Tolo Plaza

Personal information
- Full name: Bartolomé Plaza Muela
- Date of birth: 21 February 1949
- Place of birth: La Carolina, Spain
- Date of death: 11 June 2000 (aged 51)
- Place of death: Valencia, Spain
- Height: 1.68 m (5 ft 6 in)
- Position(s): Forward

Senior career*
- Years: Team / Apps / (Gls)
- 1969–1970: Castellón / 9 / (0)
- 1970–1971: Recreativo Huelva / 2 / (1)
- 1971–1972: Castellón / 5 / (0)
- 1972–1974: Linares / 31+ / (8+)
- 1974–1978: Sevilla / 44 / (11)
- 1977–1978: Sevilla Atlético / 17 / (3)
- 1978: → Recreativo Huelva (loan) / 4 / (0)
- 1978–1979: Algeciras / 25 / (2)
- 1979–1982: Linares / 83 / (15)
- Total:  / 220+ / (40+)

Managerial career
- 1984–1985: Sevilla Atlético
- 1985–1987: Utrera
- 1988: Atlético Marbella
- 1988–1989: Jaén
- 1989–1990: Linares
- 1991–1992: Jaén
- 1992–1993: Córdoba
- 1993–1996: Jaén
- 1997: Málaga
- 1998–2000: Elche

= Tolo Plaza =

Spanish footballer (1949–2000)

Bartolomé Plaza Muela (21 February 1949 – 11 June 2000) was a Spanish football player and manager.

==Playing career==
Born in La Carolina in the Province of Jaén, Plaza played as a forward for Sevilla in La Liga (21 games, 6 goals) and for five teams including the former in the Segunda División (148 games, 19 goals). On 4 January 1976, he came on as a substitute for Rafael Martínez after 35 minutes, and eight minutes later scored the opening goal for Sevilla in a 2–0 home win over Real Betis in the Seville derby. In April 1978, he was loaned to a Recreativo de Huelva side chasing promotion to the top flight with five games remaining.

Plaza played 32 games and scored 11 goals in 1979–80 as Linares won their Segunda División B group. His tally included a goal in the final match on 1 June, a 4–2 win at Calvo Sotelo.

==Managerial career==
Plaza managed Real Jaén in a record 229 games in the 1990s, in Segunda División B. He also led Córdoba in 1992–93. In 1996–97, he left halfway through a promotion-winning season to join Málaga, but was fired after 13 games of the following campaign with the team in 7th place, with three points less than leaders Granada; the season ended with promotion under his successor Ismael Díaz.

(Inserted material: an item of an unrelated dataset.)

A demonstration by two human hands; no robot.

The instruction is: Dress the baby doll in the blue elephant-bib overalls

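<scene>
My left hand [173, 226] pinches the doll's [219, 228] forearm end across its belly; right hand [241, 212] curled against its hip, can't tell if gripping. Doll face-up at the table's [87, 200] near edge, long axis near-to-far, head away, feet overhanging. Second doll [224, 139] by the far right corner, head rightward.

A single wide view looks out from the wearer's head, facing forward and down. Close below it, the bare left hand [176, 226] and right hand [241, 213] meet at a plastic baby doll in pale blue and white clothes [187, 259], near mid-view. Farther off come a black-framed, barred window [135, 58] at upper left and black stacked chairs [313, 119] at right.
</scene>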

Elche appointed Plaza in 1998 and he led the team to promotion to the Segunda División via the playoffs. He was sacked in January 2000 with the team in the relegation zone.

==Personal life==
Plaza had a son of the same name, who played in lower-league football.

Plaza died on 11 June 2000 at hospital in Valencia, aged 51. He had been diagnosed with lymphatic cancer for the third time. Real Jaén, Málaga and Elche held a pre-season tournament in his memory.